Early in November, the Richmond High School girls soccer team won its fifth state championship in the last eight seasons. That makes for a lot of hardware cramming for space at the front of the school’s trophy case, but the 2017 Gold Ball might shine brightest.

Instead of scoring goals at record rates or bludgeoning teams with wins by double-digit goals day in and day out during the march to the championship, these Bobcats were a different breed. They embraced a defensive posture, took pride not in scoring but in keeping teams from doing so, and stonewalled their way to the Class D title.

For his efforts, Richmond head coach Troy Kendrick is the Kennebec Journal Coach of the Year. This marks the third time Kendrick — a two-time New England coach of the year — has earned the honor.

“I’m going to admit that, yes, in all honesty, I don’t know that we had really high expectations,” Kendrick said. “Anyone that was really familiar with us, the team and the players included, we didn’t have super-high expectations. You’re always going to go in and work hard, put the time in and hope for the best. But realistically, even now, my daughter and the other kids on the team, we just look at each other and smile about it.

“Let’s face it, it was just a surprise.”

Perhaps, but after a midseason scoreless draw against Class C foe Old Orchard Beach at home, Kendrick said his Bobcats might have something to serve as a foundation for moving forward.

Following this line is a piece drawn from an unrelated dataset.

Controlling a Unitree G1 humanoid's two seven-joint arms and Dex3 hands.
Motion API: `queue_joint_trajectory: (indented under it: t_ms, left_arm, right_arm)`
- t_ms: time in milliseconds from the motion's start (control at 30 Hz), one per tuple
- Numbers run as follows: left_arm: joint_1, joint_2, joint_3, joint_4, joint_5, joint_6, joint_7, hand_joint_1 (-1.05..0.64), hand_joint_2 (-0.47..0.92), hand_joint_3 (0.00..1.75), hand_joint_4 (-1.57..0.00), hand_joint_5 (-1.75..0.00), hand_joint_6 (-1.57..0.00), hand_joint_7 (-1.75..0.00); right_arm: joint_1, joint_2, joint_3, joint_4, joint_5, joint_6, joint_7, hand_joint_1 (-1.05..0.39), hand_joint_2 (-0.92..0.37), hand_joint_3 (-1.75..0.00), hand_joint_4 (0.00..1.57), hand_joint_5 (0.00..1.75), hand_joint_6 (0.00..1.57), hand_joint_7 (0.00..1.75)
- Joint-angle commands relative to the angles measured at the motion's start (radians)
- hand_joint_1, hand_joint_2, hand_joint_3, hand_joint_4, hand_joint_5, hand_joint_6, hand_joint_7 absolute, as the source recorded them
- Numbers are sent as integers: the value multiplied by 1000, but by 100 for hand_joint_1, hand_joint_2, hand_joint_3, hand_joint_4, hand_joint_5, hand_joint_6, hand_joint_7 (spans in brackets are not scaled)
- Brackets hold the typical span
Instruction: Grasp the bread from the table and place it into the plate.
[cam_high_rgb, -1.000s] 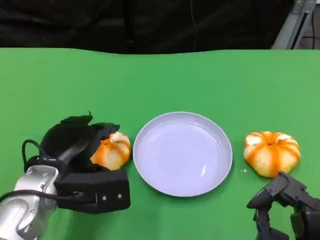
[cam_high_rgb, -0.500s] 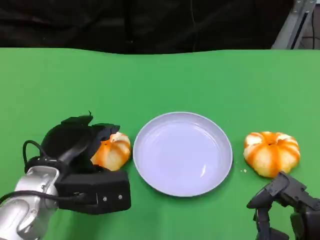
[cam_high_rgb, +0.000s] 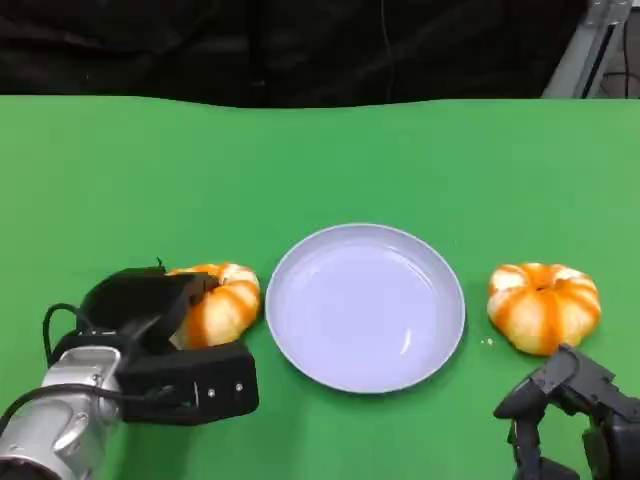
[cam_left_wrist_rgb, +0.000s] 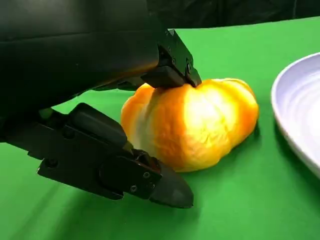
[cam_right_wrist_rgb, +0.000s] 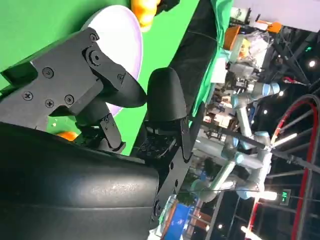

“We were searching early in the season,” Kendrick said. “We were searching to find that combination of kids and the right system of play. It took a while. We experimented with different people in different places. At that point, after the Old Orchard game, the kids went, ‘Huh, we’re pretty good.’ We put 80 minutes together, two good halves, and that was a big confidence builder.”

Change is never easy, particularly for a Class D side with only 23 players in the entire program. When the coach wants to change his team’s philosophy or formation, he can’t just pluck players with a different skill set and plug them into the lineup.

That coach needs to coach the players he does have to change the way they play.

“I think they were pretty good about being honest and self-evaluating,” Kendrick said, deflecting some of the credit to his players. “We talked during the summer that the goals would come hard — it’s just the way we were comprised. We obviously talked about it, that we’ve got to be solid in the back. We’re not going to score a lot of goals, thus we can’t give up a lot of goals.

“They really embraced it.”

And after that Old Orchard contest, it became even easier. By the time Richmond took a 2-0 halftime lead against juggernaut Ashland — which hadn’t been shut out in a first half all season to that point — in the state final, the Bobcats were prepared to defend that lead to the bitter end.

“It’s everyone defending, not just (goalkeeper Sydney Tilton) or the defense,” Kendrick said. “It’s midfielders coming back, it’s possessing the ball. In the end, the kids did come to understand that this was the style we were going to play. And once we had some success at it, they were eager to do it well.”